The company’s deleveraging efforts over the past several years have coincided with a steady decline in litigation payments related to its pelvic mesh products, Liu noted.
Boston Scientific is among a handful of manufacturers of transvaginal mesh that agreed to settle claims from thousands of women who reported complications after they received the implants. The Food and Drug Administration ordered mesh makers to stop selling the devices in 2019.

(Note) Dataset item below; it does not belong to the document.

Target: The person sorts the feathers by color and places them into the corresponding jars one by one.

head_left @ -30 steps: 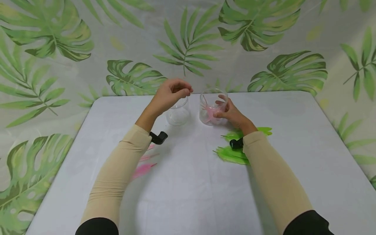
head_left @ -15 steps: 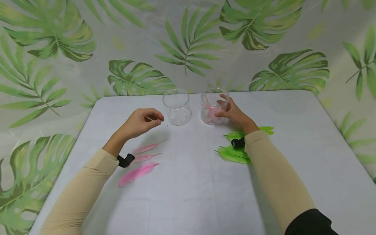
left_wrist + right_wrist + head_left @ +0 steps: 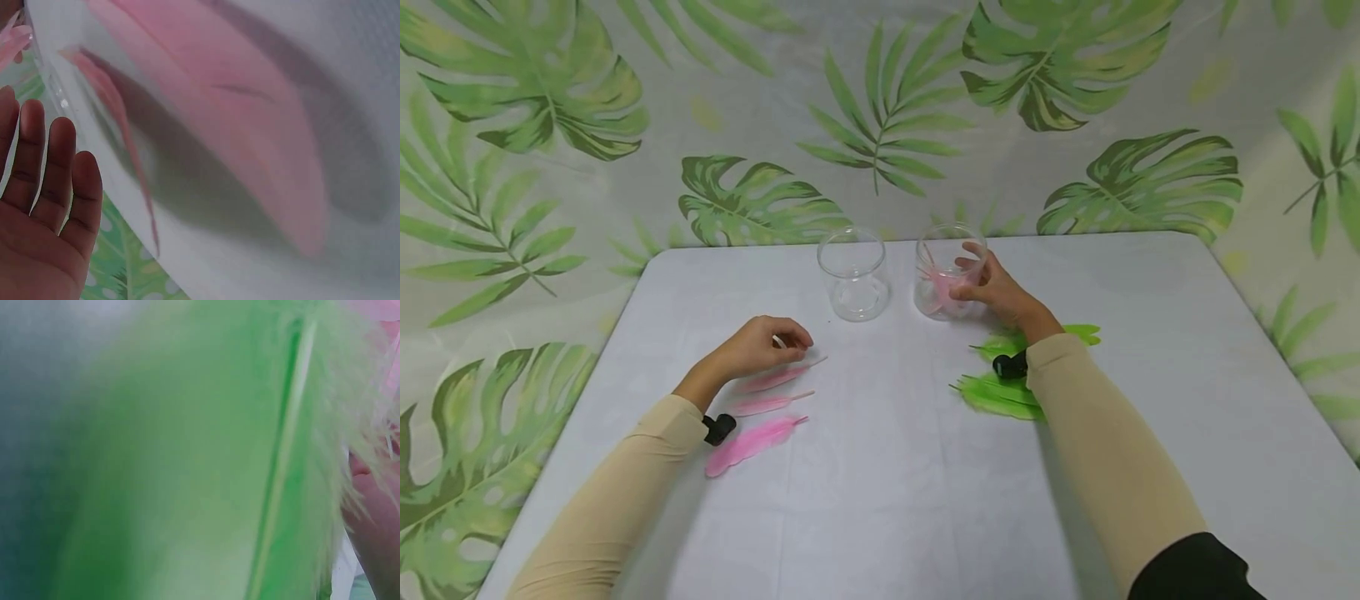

With large amounts of cash no longer flowing into legal settlements, “there's an extra buffer for the company to deploy toward their debt repayment,” Liu said.
Boston Scientific’s strategy of taking on earlier-stage companies that are on the verge of commercialization and guiding their innovations through regulatory approvals and into distribution channels has worked well, she said.
“They obviously have a very good platform for validating those technologies,” Liu added.
If the company were to acquire Shockwave and relied heavily on equity issuances to fund the transaction, it may not affect Boston Scientific’s credit rating, she said, adding that if it were to take on significant debt to fund a deal, the firm’s debt leverage would most likely increase.
“If it does increase their leverage, then we'll see. We need to observe whether the company has a pathway to return to their current leverage threshold. If we don't see that, then there could be a rating movement."
Analyst, Fitch Ratings
BTIG’s Thibault and Eiber noted that given Boston Scientific’s cash level, long-term debt load and leverage ratio, the device maker “would likely need to use equity to fund this acquisition.”
Because Boston Scientific has done a number of smaller acquisitions in recent years, “I don’t think they have an enormous amount of flexibility to do a really big deal like Shockwave,” Gabelli’s Jonas said. He views Boston Scientific’s recent comments as an indication that the company is likely to stick to its game plan of pursuing tuck-in deals rather than a large acquisition.
Will they, or won’t they?
Still, other analysts say that Boston Scientific’s executives have left the door open to a potential Shockwave transaction.
“BSX didn’t say they weren’t interested, which could have been said directly or close to it if the case was so,” Wolfe Research analyst Mike Polark said in a report to clients after the call. He argued that Shockwave could be considered a tuck-in acquisition from an operational perspective, though not based on size.
“Does BSX need SWAV? Perhaps no. Might it create very interesting opportunities over the short-, mid- and long-haul? Yes,” Polark wrote.
Needham analyst Mike Matson estimated that a Shockwave deal could dilute Boston Scientific’s per-share earnings until 2026. At the same time, buying the company would add almost a percentage point to Boston Scientific’s organic revenue growth, he said in a research report.
Noting that Shockwave estimates the market opportunity for its IVL technology at more than $8.5 billion a year, “we think that SWAV would be highly complementary to BSX's cardiovascular business,” Matson wrote.
Gabelli’s Jonas disagrees and said he would prefer to see Boston Scientific stay the course.
“I’d rather see them do three to five small deals per year than one giant one that would probably take two to three years to integrate and pay off,” he said.